How Windows Server 2012 Improves Active Directory Disaster Recovery

The day I sat down to write this column, springtime in Texas struck with a vengeance, spawning eleven tornadoes across the Dallas–Fort Worth area. Fortunately, we escaped the tornadoes and hail, and we only got several inches of rain. However, the event also spawned an idea for this month's column: disaster recovery for Active Directory (AD), and specifically how it's improved in Windows Server 2012.

How will Server 2012 help AD disaster recovery? I've already written about Server 2012's "virtualization-safe" AD features, but it wasn't until I was listening to the AD team at this year's MVP Summit that I understood the positive impact these features will have on the forest recovery process. To understand the improvement, you first must understand disaster recovery in the AD world.

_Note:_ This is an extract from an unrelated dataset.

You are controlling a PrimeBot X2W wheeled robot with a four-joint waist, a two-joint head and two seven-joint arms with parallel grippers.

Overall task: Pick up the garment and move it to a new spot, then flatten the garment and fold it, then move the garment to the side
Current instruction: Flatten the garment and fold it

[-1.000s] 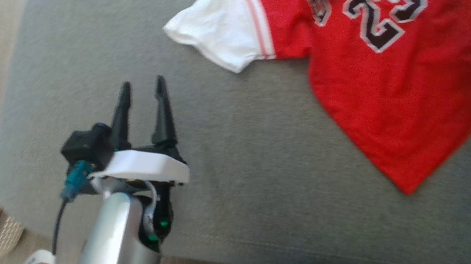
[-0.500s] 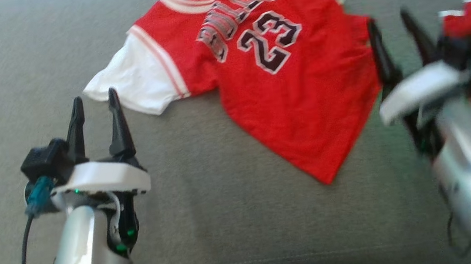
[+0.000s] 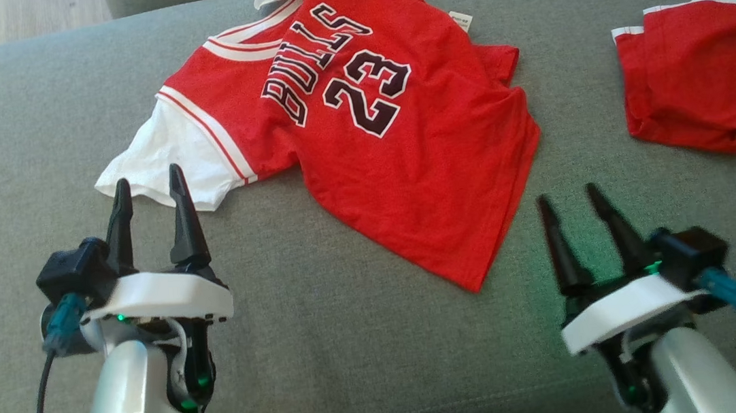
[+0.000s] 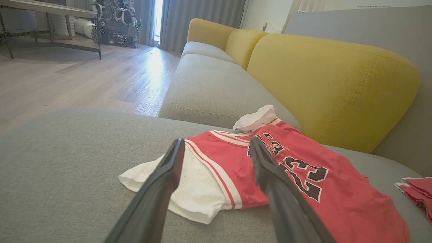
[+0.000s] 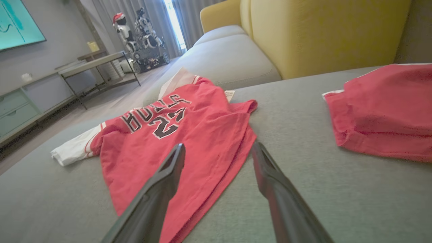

Forest Recovery: Rare, but Possible

AD is wonderfully fault-tolerant to physical disruptions. Its distributed architecture has the ability to create updates on any domain controller (DC) and have them replicate to other DCs in the domain or forest. This ensures that if a DC or group of DCs is taken out by a local power failure or act of nature, the domain or forest will continue operating with very little impact to the remaining active user population.

There are situations, however, in which you might have to perform a forest recovery. Problems with the root domain in a root-child forest, mismatched schema updates due to extensive replication problems, severe divergence caused by USN rollback due to performing image restores of virtual DCs—these possibilities are extremely uncommon, but they exist. And because your company probably depends on AD for basic functioning, you must have a plan in place.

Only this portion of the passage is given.